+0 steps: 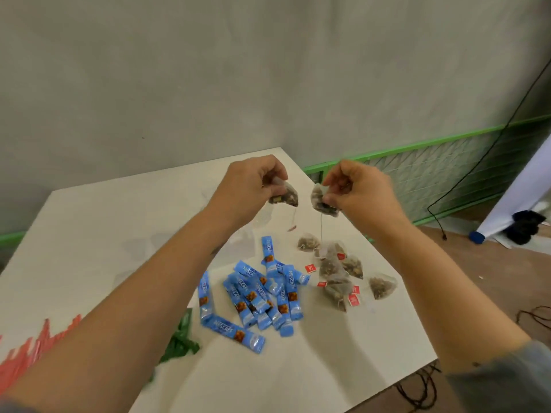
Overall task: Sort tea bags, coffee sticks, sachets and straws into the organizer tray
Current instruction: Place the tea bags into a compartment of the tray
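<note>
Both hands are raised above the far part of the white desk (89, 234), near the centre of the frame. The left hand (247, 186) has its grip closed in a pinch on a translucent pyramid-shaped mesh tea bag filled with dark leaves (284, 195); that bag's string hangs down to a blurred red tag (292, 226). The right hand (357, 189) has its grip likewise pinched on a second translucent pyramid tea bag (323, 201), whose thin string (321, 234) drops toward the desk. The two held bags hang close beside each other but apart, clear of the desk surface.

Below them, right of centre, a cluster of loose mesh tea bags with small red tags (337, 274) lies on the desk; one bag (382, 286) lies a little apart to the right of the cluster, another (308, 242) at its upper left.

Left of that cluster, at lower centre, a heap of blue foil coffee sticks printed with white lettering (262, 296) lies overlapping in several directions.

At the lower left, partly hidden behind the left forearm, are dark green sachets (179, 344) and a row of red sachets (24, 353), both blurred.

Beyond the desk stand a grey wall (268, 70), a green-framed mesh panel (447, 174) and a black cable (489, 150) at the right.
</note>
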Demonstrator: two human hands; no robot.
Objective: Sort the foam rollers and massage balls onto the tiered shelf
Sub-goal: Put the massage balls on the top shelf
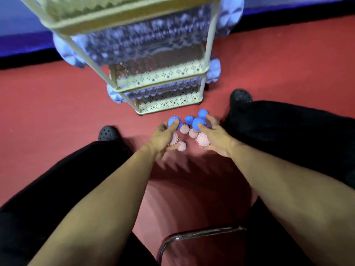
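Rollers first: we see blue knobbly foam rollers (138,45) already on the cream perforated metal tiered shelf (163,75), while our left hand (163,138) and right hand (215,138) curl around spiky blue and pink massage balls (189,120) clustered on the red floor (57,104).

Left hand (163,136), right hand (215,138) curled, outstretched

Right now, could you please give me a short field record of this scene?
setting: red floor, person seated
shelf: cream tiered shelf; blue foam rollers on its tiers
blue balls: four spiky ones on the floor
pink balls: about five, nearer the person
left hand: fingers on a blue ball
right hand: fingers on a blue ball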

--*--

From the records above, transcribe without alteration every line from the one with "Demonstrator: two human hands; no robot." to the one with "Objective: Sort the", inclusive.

- [ANSWER FOR THE TASK]
Demonstrator: two human hands; no robot.
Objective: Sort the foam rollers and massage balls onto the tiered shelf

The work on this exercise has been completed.